EXERCISE GOAL: Print out the data exactly, keeping every image out of it.

STORED DATA:
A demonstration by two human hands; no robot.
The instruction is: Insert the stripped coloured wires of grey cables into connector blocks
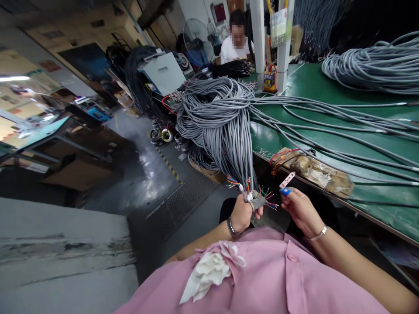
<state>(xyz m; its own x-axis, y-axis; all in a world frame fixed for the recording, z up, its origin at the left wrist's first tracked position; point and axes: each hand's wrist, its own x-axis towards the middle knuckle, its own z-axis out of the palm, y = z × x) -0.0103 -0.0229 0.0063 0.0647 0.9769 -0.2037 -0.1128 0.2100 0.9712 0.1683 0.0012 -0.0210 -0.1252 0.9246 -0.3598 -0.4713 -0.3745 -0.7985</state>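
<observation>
My left hand (241, 213) is closed round several grey cable ends (249, 195). Thin coloured wires (269, 201) fan out of the stripped ends on both sides of the fist. A piece of grey material wraps the fingers of that hand. Level with it on the right, my right hand (303, 210) pinches a small flat pinkish strip with holes (287, 180), whose exact kind I cannot make out. Something blue (285, 191) covers the thumb tip or the strip's lower end. The two hands are apart. From the left hand the cables rise to a large grey cable bundle (216, 109) draped over the bench edge.
Loose grey cables cross the green bench (304, 144). A taped brown block (321, 172) lies along its near edge, and a cable coil (373, 65) sits at far right. White posts (258, 43) stand behind. A person (232, 48) sits beyond the bench.
</observation>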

RESPONSE:
A demonstration by two human hands; no robot.
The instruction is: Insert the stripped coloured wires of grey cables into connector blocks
<state>(xyz m; its own x-axis, y-axis; all in a world frame fixed for the recording, z up, its origin at the left wrist's first tracked position; point and axes: each hand's wrist, its own x-axis towards the middle knuckle, its own z-axis out of the palm, y = z × x) -0.0103 -0.0229 0.0063 0.0647 0.9769 -0.2037 -0.1128 0.2100 0.9712 0.1683 0.0012 -0.0210 -0.1252 0.9246 -0.3598 -0.4713 -0.3745 -0.7985</state>
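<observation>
My left hand (241, 213) is closed round several grey cable ends (249, 195). Thin coloured wires (269, 201) fan out of the stripped ends on both sides of the fist. A piece of grey material wraps the fingers of that hand. Level with it on the right, my right hand (303, 210) pinches a small flat pinkish strip with holes (287, 180), whose exact kind I cannot make out. Something blue (285, 191) covers the thumb tip or the strip's lower end. The two hands are apart. From the left hand the cables rise to a large grey cable bundle (216, 109) draped over the bench edge.
Loose grey cables cross the green bench (304, 144). A taped brown block (321, 172) lies along its near edge, and a cable coil (373, 65) sits at far right. White posts (258, 43) stand behind. A person (232, 48) sits beyond the bench.
</observation>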

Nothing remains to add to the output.